[ACTIVITY]: For the entries below, repeat exactly each line starting with the one that contains "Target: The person" and going on through the one that contains "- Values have", and no others.

== Segment start ==

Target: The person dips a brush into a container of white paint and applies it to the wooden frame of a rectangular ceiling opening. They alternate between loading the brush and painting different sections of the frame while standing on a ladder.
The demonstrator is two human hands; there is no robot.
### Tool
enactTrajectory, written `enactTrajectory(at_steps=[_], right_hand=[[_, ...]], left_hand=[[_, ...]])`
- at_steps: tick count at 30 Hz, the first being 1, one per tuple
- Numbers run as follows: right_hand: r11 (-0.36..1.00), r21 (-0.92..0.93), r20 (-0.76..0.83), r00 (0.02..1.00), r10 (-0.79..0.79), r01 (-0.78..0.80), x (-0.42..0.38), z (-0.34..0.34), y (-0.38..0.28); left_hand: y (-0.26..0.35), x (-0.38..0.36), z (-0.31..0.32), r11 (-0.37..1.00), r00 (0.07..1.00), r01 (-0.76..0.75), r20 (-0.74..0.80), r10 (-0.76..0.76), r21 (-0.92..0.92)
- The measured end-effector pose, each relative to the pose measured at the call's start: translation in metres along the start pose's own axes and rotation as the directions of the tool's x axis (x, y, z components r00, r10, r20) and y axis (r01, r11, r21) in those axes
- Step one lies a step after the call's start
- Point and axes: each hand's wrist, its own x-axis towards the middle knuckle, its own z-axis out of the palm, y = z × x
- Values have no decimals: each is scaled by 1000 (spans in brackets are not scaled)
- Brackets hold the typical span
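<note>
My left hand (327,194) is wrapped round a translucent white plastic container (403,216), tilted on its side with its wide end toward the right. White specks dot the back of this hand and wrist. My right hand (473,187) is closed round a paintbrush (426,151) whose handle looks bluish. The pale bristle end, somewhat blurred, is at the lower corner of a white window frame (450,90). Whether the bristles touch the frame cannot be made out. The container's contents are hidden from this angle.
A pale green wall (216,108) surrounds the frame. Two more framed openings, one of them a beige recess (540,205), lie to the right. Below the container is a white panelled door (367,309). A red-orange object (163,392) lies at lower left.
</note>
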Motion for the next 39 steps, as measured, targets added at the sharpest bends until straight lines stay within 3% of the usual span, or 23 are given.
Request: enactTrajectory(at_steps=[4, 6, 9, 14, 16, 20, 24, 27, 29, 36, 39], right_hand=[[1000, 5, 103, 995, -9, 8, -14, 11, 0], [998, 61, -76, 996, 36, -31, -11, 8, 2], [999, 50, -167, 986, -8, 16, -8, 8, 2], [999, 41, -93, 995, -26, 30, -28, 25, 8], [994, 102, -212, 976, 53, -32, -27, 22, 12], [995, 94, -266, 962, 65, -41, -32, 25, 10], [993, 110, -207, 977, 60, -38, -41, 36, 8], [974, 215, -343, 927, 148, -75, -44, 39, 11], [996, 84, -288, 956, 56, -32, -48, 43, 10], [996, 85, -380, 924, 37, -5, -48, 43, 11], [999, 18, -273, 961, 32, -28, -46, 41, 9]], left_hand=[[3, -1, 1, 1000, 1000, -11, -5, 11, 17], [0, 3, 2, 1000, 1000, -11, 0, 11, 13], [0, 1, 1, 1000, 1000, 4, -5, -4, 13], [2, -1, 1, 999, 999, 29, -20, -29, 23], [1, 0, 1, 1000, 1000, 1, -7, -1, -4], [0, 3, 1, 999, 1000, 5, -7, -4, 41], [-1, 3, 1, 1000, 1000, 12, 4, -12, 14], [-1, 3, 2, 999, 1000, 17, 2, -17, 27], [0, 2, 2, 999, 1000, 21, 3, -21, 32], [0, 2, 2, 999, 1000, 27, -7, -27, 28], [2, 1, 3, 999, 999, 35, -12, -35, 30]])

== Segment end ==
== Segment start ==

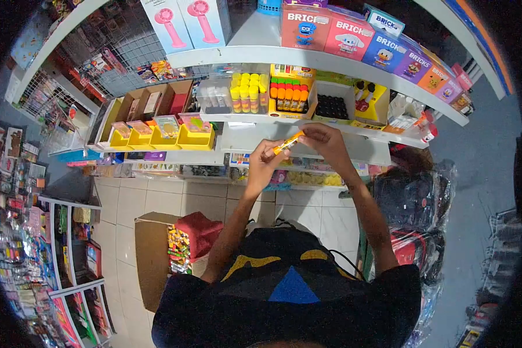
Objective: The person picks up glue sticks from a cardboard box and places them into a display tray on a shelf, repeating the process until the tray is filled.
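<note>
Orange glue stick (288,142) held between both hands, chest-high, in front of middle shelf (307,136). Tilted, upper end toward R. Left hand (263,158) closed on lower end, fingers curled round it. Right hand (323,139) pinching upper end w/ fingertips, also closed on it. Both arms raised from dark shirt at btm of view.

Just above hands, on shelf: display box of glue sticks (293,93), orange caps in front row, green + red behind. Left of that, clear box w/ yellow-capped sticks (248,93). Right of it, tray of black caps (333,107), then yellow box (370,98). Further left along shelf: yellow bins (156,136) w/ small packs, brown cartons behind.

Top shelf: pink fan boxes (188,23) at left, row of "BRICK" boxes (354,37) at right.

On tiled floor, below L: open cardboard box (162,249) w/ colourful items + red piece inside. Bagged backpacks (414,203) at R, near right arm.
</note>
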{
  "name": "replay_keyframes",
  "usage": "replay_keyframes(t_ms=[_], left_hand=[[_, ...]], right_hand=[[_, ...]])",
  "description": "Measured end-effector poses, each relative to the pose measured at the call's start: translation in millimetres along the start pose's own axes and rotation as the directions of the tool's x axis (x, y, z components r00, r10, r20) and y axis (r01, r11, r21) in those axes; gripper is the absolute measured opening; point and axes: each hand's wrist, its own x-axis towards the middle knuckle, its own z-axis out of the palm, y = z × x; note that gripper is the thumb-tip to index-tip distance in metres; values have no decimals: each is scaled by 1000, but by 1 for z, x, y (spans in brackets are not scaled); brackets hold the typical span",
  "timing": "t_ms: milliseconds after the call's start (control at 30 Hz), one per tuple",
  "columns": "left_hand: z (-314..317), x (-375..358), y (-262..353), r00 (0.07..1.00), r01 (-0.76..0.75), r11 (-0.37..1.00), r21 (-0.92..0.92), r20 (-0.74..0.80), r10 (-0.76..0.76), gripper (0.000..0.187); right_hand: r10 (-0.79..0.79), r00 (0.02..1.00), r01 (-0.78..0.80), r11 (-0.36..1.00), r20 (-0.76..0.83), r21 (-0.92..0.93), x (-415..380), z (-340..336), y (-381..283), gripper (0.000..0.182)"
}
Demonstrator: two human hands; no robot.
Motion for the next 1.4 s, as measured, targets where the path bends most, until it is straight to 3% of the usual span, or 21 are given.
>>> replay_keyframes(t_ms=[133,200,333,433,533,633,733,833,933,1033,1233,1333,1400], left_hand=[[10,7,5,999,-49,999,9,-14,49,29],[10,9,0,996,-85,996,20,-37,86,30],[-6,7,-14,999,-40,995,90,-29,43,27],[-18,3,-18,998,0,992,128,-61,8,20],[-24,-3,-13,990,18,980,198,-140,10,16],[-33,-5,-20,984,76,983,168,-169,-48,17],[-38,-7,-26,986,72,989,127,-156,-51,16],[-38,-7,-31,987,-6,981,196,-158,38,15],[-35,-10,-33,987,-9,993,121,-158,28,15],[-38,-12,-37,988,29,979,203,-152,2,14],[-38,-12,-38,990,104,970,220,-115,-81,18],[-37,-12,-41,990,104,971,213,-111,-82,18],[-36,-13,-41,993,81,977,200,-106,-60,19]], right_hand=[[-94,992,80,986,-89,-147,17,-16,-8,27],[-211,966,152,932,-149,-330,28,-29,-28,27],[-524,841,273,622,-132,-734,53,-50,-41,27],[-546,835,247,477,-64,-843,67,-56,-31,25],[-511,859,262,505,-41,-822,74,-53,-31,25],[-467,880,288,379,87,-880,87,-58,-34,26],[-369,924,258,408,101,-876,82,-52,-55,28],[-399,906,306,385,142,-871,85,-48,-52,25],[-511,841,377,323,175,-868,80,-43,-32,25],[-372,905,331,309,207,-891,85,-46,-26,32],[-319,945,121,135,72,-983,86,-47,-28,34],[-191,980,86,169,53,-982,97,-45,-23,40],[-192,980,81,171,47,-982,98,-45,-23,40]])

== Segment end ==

[ANSWER SPACE]:
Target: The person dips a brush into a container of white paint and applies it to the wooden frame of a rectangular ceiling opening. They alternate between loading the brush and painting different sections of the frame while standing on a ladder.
The demonstrator is two human hands; there is no robot.
### Tool
enactTrajectory, written `enactTrajectory(at_steps=[_], right_hand=[[_, ...]], left_hand=[[_, ...]])`
- at_steps: tick count at 30 Hz, the first being 1, one per tuple
- Numbers run as follows: right_hand: r11 (-0.36..1.00), r21 (-0.92..0.93), r20 (-0.76..0.83), r00 (0.02..1.00), r10 (-0.79..0.79), r01 (-0.78..0.80), x (-0.42..0.38), z (-0.34..0.34), y (-0.38..0.28); left_hand: y (-0.26..0.35), x (-0.38..0.36), z (-0.31..0.32), r11 (-0.37..1.00), r00 (0.07..1.00), r01 (-0.76..0.75), r20 (-0.74..0.80), r10 (-0.76..0.76), r21 (-0.92..0.92)
- The measured end-effector pose, each relative to the pose measured at the call's start: translation in metres along the start pose's own axes and rotation as the directions of the tool's x axis (x, y, z components r00, r10, r20) and y axis (r01, r11, r21) in those axes
- Step one lies a step after the call's start
- Point and axes: each hand's wrist, its own x-axis towards the middle knuckle, its own z-axis out of the palm, y = z × x
- Values have no decimals: each is scaled by 1000 (spans in brackets are not scaled)

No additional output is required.